> **WHAT YOU WILL DO**
Return each line of the data below verbatim; pictures are to be left out.

------ STORED DATA

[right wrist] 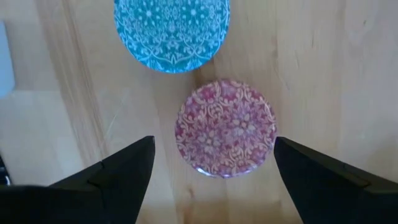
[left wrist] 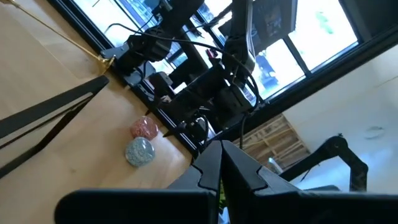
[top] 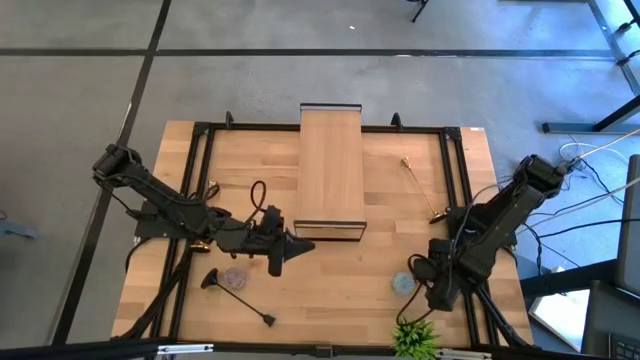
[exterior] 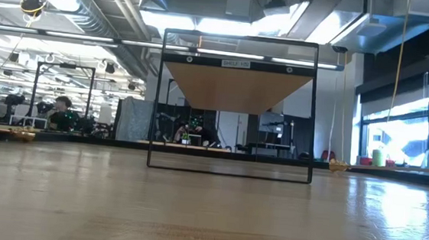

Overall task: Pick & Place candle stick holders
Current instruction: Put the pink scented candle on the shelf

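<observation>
A black candlestick [top: 238, 298] lies on its side on the table's near left part. A gold candlestick [top: 421, 188] lies on its side at the right, beside the shelf; it also shows in the left wrist view [left wrist: 50, 28]. Another gold piece [top: 211, 187] shows by the left frame rail, partly hidden by my left arm. My left gripper [top: 285, 250] is shut and empty, just in front of the shelf's near edge. My right gripper [right wrist: 214, 168] is open and points down, its fingers either side of a pink coaster [right wrist: 225, 127] without touching it.
A wooden shelf in a black frame [top: 331, 170] stands at the table's middle far side. A blue patterned coaster [right wrist: 172, 31] lies beside the pink one. Another round coaster [top: 235, 275] lies near the black candlestick. A green plant [top: 415, 335] stands at the near edge.
</observation>
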You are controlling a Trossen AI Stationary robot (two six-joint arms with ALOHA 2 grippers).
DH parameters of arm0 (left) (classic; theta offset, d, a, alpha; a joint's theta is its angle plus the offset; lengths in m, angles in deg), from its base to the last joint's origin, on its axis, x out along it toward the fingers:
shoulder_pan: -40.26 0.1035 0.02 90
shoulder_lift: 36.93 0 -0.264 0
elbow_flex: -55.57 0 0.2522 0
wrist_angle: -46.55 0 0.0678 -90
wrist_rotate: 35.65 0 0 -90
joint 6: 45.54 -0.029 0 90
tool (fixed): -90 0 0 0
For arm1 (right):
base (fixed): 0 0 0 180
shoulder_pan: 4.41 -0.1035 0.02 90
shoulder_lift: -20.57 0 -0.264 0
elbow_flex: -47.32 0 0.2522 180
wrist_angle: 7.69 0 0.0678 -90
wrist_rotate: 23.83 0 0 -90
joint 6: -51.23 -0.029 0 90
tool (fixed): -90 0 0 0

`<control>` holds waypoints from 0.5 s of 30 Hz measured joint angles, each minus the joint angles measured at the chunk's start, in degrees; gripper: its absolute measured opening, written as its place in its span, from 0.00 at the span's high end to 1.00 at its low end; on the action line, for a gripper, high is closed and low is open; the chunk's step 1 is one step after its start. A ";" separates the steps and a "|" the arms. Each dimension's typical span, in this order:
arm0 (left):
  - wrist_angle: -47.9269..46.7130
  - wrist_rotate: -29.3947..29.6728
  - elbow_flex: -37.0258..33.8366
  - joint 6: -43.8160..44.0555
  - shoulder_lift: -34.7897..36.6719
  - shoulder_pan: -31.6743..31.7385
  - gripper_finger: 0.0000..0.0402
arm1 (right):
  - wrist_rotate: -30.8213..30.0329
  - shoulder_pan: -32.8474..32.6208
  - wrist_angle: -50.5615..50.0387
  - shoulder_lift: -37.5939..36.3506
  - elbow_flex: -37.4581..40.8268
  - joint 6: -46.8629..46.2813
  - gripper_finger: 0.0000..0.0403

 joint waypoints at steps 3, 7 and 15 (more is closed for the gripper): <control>-0.02 -0.74 0.00 -0.42 0.00 0.00 0.99 | -0.02 0.19 0.30 0.95 0.00 0.20 0.17; -0.02 -0.74 0.00 -1.04 0.02 0.00 0.99 | -0.02 0.33 0.74 2.30 0.00 0.22 0.17; -0.02 -0.74 0.00 -1.79 0.02 0.00 0.99 | -0.87 0.41 0.52 4.74 -0.04 0.11 0.17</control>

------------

> **YOUR SOLUTION**
[right wrist] 
[left wrist] 
[top] 
[exterior] 

Overall task: Pick & Place candle stick holders
Current instruction: Put the pink scented candle on the shelf

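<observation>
A black candlestick [top: 238, 298] lies on its side on the table's near left part. A gold candlestick [top: 421, 188] lies on its side at the right, beside the shelf; it also shows in the left wrist view [left wrist: 50, 28]. Another gold piece [top: 211, 187] shows by the left frame rail, partly hidden by my left arm. My left gripper [top: 285, 250] is shut and empty, just in front of the shelf's near edge. My right gripper [right wrist: 214, 168] is open and points down, its fingers either side of a pink coaster [right wrist: 225, 127] without touching it.
A wooden shelf in a black frame [top: 331, 170] stands at the table's middle far side. A blue patterned coaster [right wrist: 172, 31] lies beside the pink one. Another round coaster [top: 235, 275] lies near the black candlestick. A green plant [top: 415, 335] stands at the near edge.
</observation>
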You are controlling a Trossen AI Stationary robot (two six-joint arms with ALOHA 2 grippers).
DH parameters of arm0 (left) (classic; theta offset, d, a, alpha; a joint's theta is its angle plus the offset; lengths in m, angles in deg), from its base to the last joint's origin, on its axis, x out along it toward the fingers:
shoulder_pan: -40.26 0.1035 0.02 90
shoulder_lift: 36.93 0 -0.264 0
elbow_flex: -55.57 0 0.2522 0
wrist_angle: -46.55 0 0.0678 -90
wrist_rotate: 35.65 0 0 -90
joint 6: 45.54 -0.029 0 90
tool (fixed): -90 0 0 0
For arm1 (right):
base (fixed): 0 0 0 180
shoulder_pan: 4.41 -0.1035 0.02 90
shoulder_lift: -20.57 0 -0.264 0
elbow_flex: -47.32 0 0.2522 180
wrist_angle: 7.69 0 0.0678 -90
wrist_rotate: 23.83 0 0 -90
joint 6: -51.23 -0.029 0 90
tool (fixed): -90 0 0 0

`<control>` holds waypoints from 0.5 s of 30 Hz measured joint angles, each minus the joint angles measured at the chunk's start, in degrees; gripper: its absolute measured opening, written as its place in its span, from 0.00 at the span's high end to 1.00 at its low end; on the action line, for a gripper, high is closed and low is open; the chunk's step 1 is one step after its start. A ";" separates the steps and a "|" the arms. Each dimension's typical span, in this order:
arm0 (left):
  - wrist_angle: -47.9269..46.7130
  - wrist_rotate: -29.3947..29.6728
  - elbow_flex: -37.0258..33.8366
  - joint 6: -43.8160..44.0555
  - shoulder_lift: -34.7897..36.6719
  - shoulder_pan: -31.6743..31.7385
  - gripper_finger: 0.0000..0.0402
arm1 (right):
  - wrist_rotate: -30.8213..30.0329
  - shoulder_pan: -32.8474..32.6208
  - wrist_angle: -50.5615..50.0387
  - shoulder_lift: -37.5939..36.3506
  - elbow_flex: -37.4581..40.8268
  - joint 6: -46.8629..46.2813
  - gripper_finger: 0.0000..0.0403

 joint waypoints at steps 3, 7 and 15 (more is closed for the gripper): <control>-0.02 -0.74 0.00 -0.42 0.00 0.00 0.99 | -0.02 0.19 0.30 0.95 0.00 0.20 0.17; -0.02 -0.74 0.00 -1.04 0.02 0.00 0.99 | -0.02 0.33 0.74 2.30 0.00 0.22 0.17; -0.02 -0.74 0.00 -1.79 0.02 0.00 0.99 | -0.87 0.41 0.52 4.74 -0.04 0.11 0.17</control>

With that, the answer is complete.